Amendement (sans numéro) — ARTICLE 13

Auteur : Karen Erodi — La France insoumise - Nouveau Front Populaire (Tarn · 2ᵉ)
Texte visé : Projet de loi relatif à la protection des enfants
Article : ARTICLE 13
Date de dépôt : 2026-07-03
Date de sort : 2026-07-06

Dispositif

À l’alinéa 9, après le mot : 

« prescrire », 

insérer les mots : 

« , au vu d’éléments objectifs et circonstanciés laissant présumer l’existence d’un risque pour la sécurité, la santé ou la moralité des mineurs accueillis, ».

Exposé sommaire

Le nouvel article L. 227‑12 confère au préfet un pouvoir de contrôle administratif, sur pièces

et sur place, de « toute structure d’accueil collectif de mineurs en dehors du domicile parental

ne relevant d’aucune réglementation particulière » : soutien scolaire, ateliers artistiques, cours

de langue, activités cultuelles ou associatives.

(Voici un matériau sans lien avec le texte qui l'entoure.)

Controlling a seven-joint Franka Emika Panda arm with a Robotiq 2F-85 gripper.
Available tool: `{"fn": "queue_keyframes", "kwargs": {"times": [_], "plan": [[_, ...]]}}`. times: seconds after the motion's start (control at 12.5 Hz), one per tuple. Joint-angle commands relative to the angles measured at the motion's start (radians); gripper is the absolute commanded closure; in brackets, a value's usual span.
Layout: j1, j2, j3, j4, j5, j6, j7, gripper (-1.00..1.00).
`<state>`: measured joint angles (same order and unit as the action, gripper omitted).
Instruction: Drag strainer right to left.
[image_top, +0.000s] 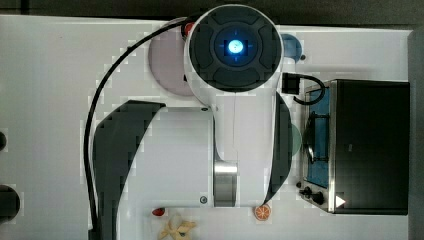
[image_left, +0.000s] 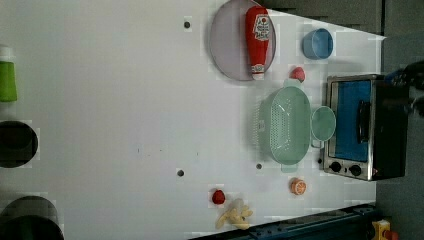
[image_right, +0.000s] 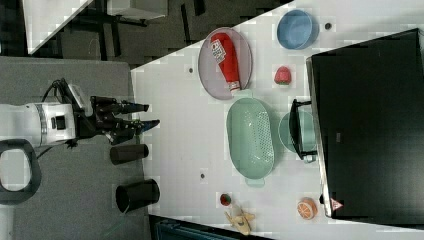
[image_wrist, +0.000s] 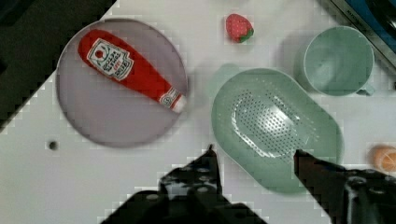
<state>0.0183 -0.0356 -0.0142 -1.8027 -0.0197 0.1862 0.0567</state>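
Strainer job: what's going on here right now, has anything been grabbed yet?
Nothing is held yet. The tool is open and hangs above the table, well clear of the pale green strainer. The strainer sits untouched between the plate with the ketchup bottle and the green cup beside the toaster oven. The drag has not begun.

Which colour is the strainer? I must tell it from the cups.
Pale green, dotted perforated bottom; clearest in the wrist view.

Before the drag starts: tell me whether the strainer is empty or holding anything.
Empty. The strainer sits upright on the table, and its dotted perforated bottom is bare in the wrist view; the left view shows nothing inside either.
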Motion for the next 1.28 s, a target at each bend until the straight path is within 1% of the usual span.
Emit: {"fn": "queue_keyframes", "kwargs": {"times": [0.08, 0.24, 0.4, 0.56, 0.64, 0.8, 1.04, 1.2, 1.28], "plan": [[-0.043, -0.513, -0.055, -0.264, -0.034, -0.207, -0.056, -0.59], [-0.043, -0.512, -0.054, -0.267, -0.034, -0.207, -0.056, -1.0], [-0.043, -0.509, -0.054, -0.297, -0.034, -0.204, -0.055, -1.0], [-0.043, -0.491, -0.051, -0.363, -0.034, -0.179, -0.047, -1.0], [-0.043, -0.476, -0.05, -0.405, -0.034, -0.137, -0.039, -1.0], [-0.043, -0.433, -0.048, -0.5, -0.034, 0.009, 0.003, -1.0], [-0.043, -0.343, -0.046, -0.636, -0.034, 0.266, 0.181, -1.0], [-0.042, -0.265, -0.046, -0.701, -0.034, 0.438, 0.313, -1.0], [-0.042, -0.217, -0.046, -0.714, -0.034, 0.496, 0.366, -1.0]]}}
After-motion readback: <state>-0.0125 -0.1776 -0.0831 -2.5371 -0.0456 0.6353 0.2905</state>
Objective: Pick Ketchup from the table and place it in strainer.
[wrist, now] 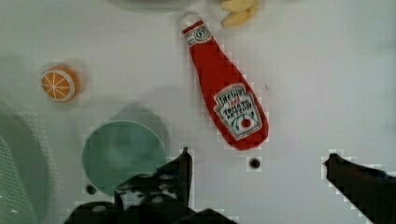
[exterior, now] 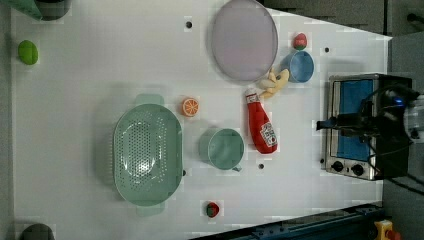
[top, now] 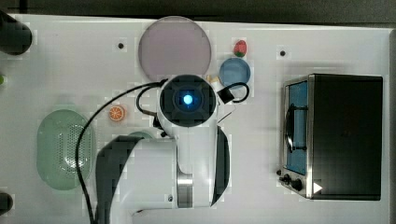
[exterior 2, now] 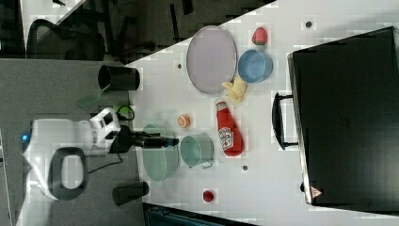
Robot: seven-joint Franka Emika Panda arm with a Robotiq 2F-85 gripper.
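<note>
On the white table [exterior: 100, 75] you have the Ketchup [exterior: 261, 124] lying flat, label up, with its white cap towards the purple plate [exterior: 243, 39] and nearly touching the yellow banana toy [exterior: 276, 82]. Just beside it, on the left view's left, sits the teal cup [exterior: 223, 148], and past that cup lies the strainer [exterior: 146, 155], well apart from the bottle. You can spot an orange slice [exterior: 190, 106] between the strainer and the plate, and a strawberry [exterior: 212, 209] near the table's lower edge in the left view.

Your gripper [wrist: 257, 175] hangs above the table with its jaws spread wide and nothing between them (in the wrist view the bottle's rounded base lies close to the gap between the two dark fingers [wrist: 180, 172], not inside it). A blue bowl [exterior: 299, 66] and a second strawberry [exterior: 300, 41] sit near the toaster oven [exterior: 352, 125].
</note>
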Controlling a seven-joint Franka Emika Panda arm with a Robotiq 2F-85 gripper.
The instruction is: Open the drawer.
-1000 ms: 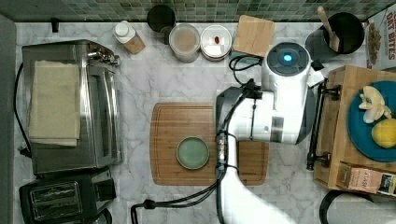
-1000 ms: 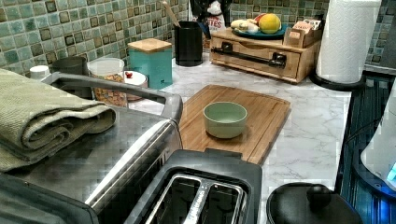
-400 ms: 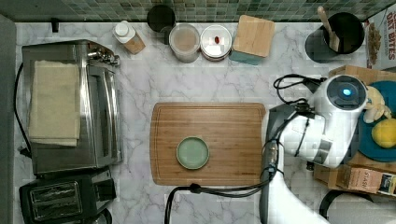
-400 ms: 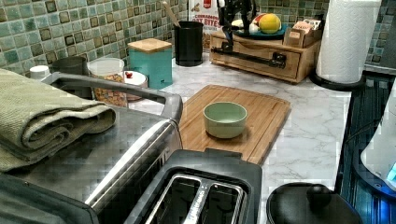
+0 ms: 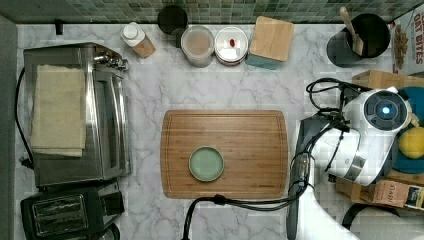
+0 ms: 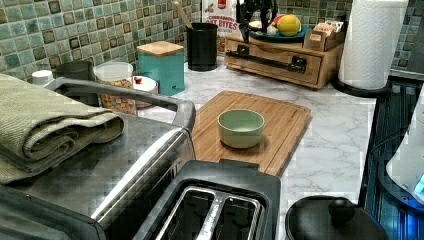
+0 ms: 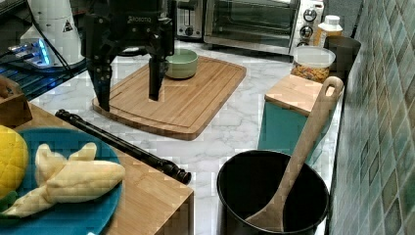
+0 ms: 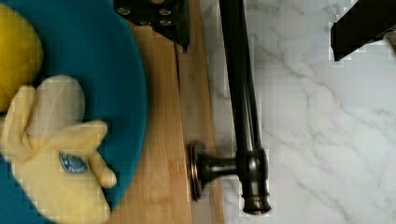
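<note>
Marble table under a green mosaic backsplash; entries run across the top view from its left. Toaster oven point(image 5: 75, 112) at the far left with a folded towel point(image 5: 57, 110) on its roof, black toaster point(image 5: 65, 212) just below it; jars and a teal canister point(image 5: 270, 42) line the wall, out of the working lane; cutting board point(image 5: 225, 154) sits mid-table carrying a green bowl point(image 5: 206, 163), well apart from the target; utensil pot point(image 5: 360, 35) with a wooden spoon stands near the top view's upper right. Drawer point(image 6: 280, 62) is at the top view's far right, a light wood box with a blue plate point(image 7: 63, 147) of fruit on its lid and its black bar handle point(image 8: 243, 107) facing the board; the front looks flush, so judged unopened. Gripper point(image 7: 129, 100) hangs above the handle with jaws spread wide, one finger point(image 8: 161, 18) over the wood edge, the other over the marble, the bar between them though not touched; this straddle presumably sets up a descent and close on the bar, then a pull toward the board.
</note>
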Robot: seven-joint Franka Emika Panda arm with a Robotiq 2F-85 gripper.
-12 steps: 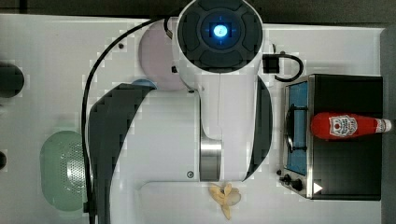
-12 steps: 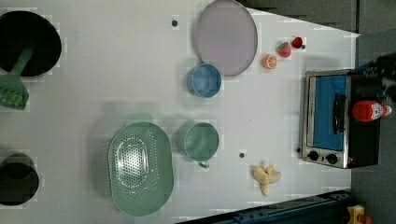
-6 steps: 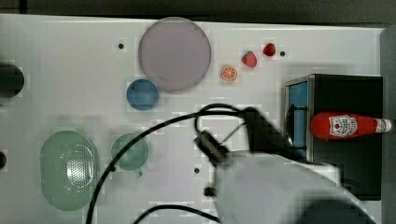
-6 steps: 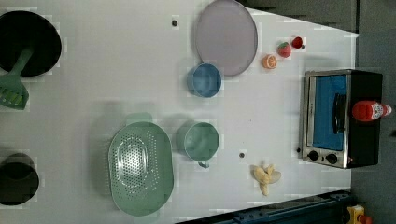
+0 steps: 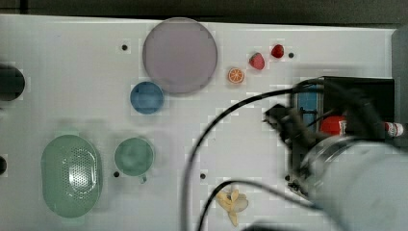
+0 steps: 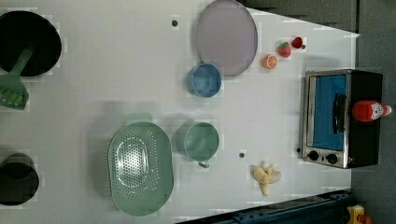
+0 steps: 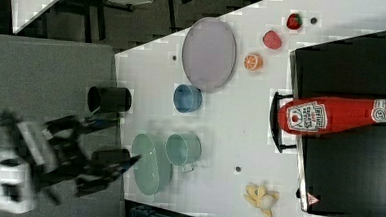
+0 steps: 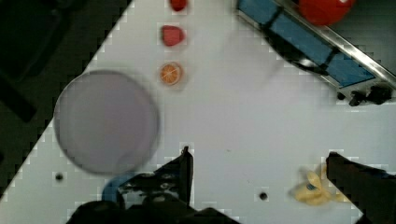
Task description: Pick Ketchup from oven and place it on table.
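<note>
The red plastic ketchup squeeze bottle with a white label and white cap (image 7: pixel 338 116) is lying on its side on the flat top of the small black toaster oven with a bluish glass door (image 6: pixel 340 118), not inside it. The arm's tool (image 8: pixel 257 175) is hanging over the large white counter (image 5: pixel 240 130) with its two dark fingers spread wide apart and nothing between them, well short of the bottle. A good approach would be lining the fingers across the bottle's narrow width, descending squarely onto its body, and closing near the middle.
</note>
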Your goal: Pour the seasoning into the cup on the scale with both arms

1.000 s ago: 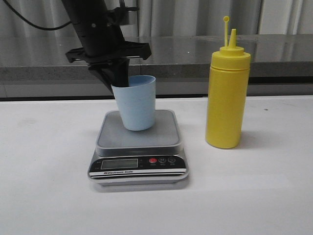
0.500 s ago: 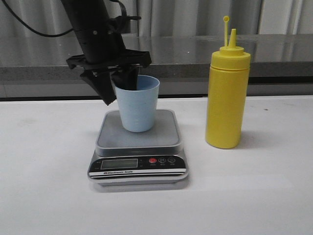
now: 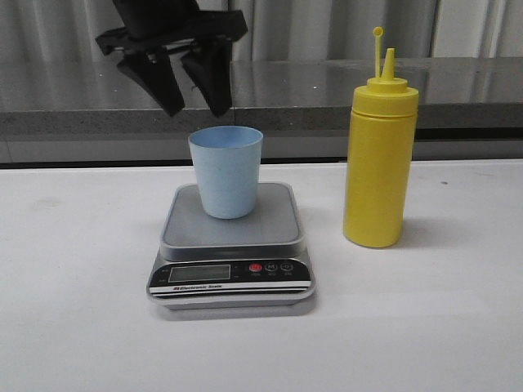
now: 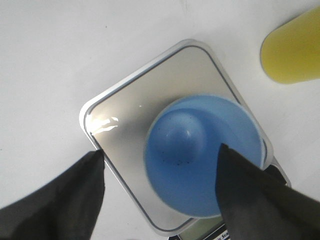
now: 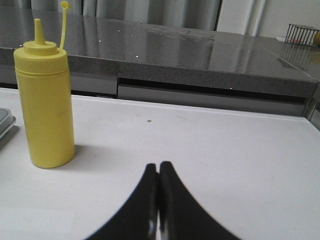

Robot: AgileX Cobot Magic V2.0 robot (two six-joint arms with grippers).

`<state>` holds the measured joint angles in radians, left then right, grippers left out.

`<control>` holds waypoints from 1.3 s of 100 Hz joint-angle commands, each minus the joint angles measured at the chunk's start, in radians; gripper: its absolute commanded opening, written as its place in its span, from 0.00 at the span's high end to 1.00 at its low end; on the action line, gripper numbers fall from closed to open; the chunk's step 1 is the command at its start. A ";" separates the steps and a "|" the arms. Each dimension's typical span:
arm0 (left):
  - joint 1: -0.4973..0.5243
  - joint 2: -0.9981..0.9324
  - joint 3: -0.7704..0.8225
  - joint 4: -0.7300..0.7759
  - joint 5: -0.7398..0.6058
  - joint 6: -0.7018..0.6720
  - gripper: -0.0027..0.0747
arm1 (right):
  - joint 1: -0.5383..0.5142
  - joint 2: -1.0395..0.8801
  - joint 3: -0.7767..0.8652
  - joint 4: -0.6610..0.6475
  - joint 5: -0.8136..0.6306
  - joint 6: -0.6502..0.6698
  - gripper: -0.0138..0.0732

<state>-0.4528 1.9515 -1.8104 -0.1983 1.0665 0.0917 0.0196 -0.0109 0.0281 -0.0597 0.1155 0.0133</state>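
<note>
Cup [image 3: 226,171] stood upright on the scale [image 3: 231,245], empty apart from what looked like a few dark specks. Left pincer [image 3: 196,82] hung spread wide above it, touching nothing. Seasoning [image 3: 380,155] stood beside the scale on the tabletop [image 3: 425,327]; right pincer [image 5: 159,172] was pressed closed, empty.

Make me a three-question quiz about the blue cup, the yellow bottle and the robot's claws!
1. Where is the cup?
A. on the scale
B. on the table
C. in a claw

2. What colour is the bottle?
A. red
B. yellow
C. green

3. The left gripper is:
A. squeezing the cup
B. shut
C. open above the cup

Answers: 1 A, it stands upright on the grey plate. 2 B, plainly yellow. 3 C, its fingers are spread with nothing between; the right gripper is shut.
</note>
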 commanded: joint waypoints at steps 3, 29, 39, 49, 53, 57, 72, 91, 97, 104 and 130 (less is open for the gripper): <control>0.005 -0.113 -0.028 -0.007 -0.055 0.001 0.38 | -0.008 -0.015 0.000 -0.003 -0.080 0.003 0.92; 0.053 -0.268 0.016 0.022 -0.120 0.001 0.38 | -0.008 -0.015 0.000 -0.003 -0.080 0.003 0.92; 0.083 -0.353 0.081 0.038 -0.174 0.001 0.38 | -0.008 -0.015 0.000 -0.003 -0.080 0.003 0.92; 0.118 -0.445 0.176 0.041 -0.244 0.001 0.38 | -0.008 -0.015 0.000 -0.003 -0.080 0.003 0.92; 0.133 -0.488 0.224 0.043 -0.278 0.001 0.38 | -0.008 -0.015 0.000 -0.003 -0.080 0.003 0.92; 0.152 -0.533 0.285 0.043 -0.314 0.001 0.38 | -0.008 -0.015 0.000 -0.003 -0.080 0.003 0.92; 0.200 -0.704 0.493 0.057 -0.462 0.001 0.38 | -0.008 -0.015 0.000 -0.003 -0.080 0.003 0.92; 0.235 -0.939 0.773 0.091 -0.636 0.001 0.38 | -0.008 -0.015 0.000 -0.003 -0.080 0.003 0.92; 0.237 -1.020 0.881 0.095 -0.706 0.001 0.38 | -0.008 -0.015 0.000 -0.003 -0.080 0.003 0.92; 0.237 -1.109 0.982 0.099 -0.773 0.001 0.38 | -0.008 -0.015 0.000 -0.003 -0.080 0.003 0.92; 0.237 -1.421 1.272 0.104 -0.884 0.001 0.38 | -0.008 -0.015 0.000 -0.003 -0.080 0.003 0.92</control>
<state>-0.2178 0.6170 -0.5795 -0.0938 0.2887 0.0942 0.0196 -0.0109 0.0281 -0.0597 0.1155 0.0133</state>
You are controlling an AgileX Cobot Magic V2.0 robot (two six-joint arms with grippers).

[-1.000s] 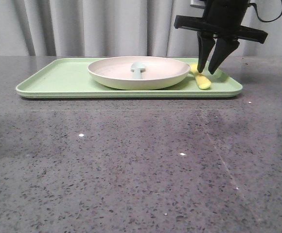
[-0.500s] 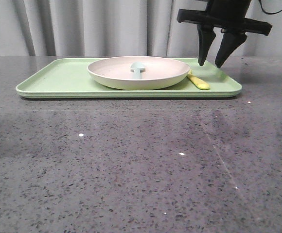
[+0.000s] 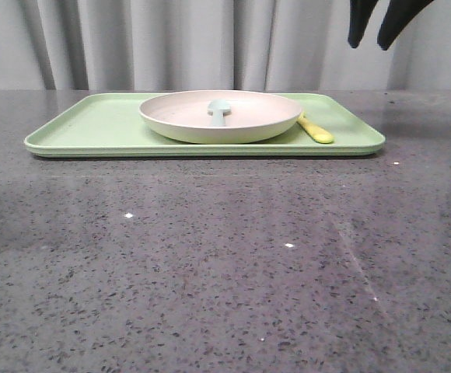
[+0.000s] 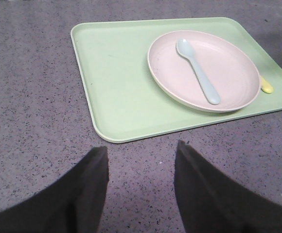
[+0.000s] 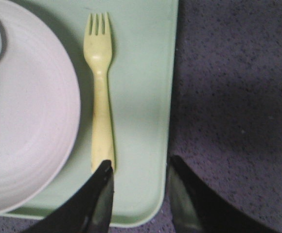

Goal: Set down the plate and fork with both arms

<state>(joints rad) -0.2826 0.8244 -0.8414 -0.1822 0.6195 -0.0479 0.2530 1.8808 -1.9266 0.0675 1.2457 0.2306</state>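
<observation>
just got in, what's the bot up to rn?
Neither arm holds anything. The plate sits on the green tray with a blue spoon lying in it, and the fork lies flat on the tray beside the plate's right side. The right end effector is open, raised above the tray's right end. The left end effector is open too, over bare table short of the tray.

Even, soft light, sharp views.
Faint sheen on the table (image 3: 225, 256); soft shadow under the tray (image 3: 85, 128); right wrist view slightly blurred.
</observation>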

Ce champ est d’une ampleur inédite, et le texte

ne subordonne le déclenchement du contrôle à aucune condition : le préfet peut contrôler qui

il veut, quand il veut, sans avoir à justifier du moindre indice de risque.

Le groupe La France insoumise est favorable au contrôle effectif de tous les lieux accueillant

des enfants. Mais un pouvoir discrétionnaire sans critère de déclenchement, c’est la porte

ouverte aux contrôles à répétition ciblant certaines associations, certains quartiers, certains

cultes, selon la logique déjà à l’œuvre dans l’application de la loi du 24 août 2021. La

jurisprudence constitutionnelle citée par l’étude d’impact elle-même exige une conciliation

non manifestement déséquilibrée entre l’intérêt supérieur de l’enfant et les libertés.

L’amendement exige donc des « éléments objectifs et circonstanciés » ( signalement,

information préoccupante, constat d’un service public ) pour prescrire le contrôle, et impose

l’information du procureur de la République, garant de la liaison entre police administrative et

action publique lorsque des infractions sont susceptibles d’être révélées.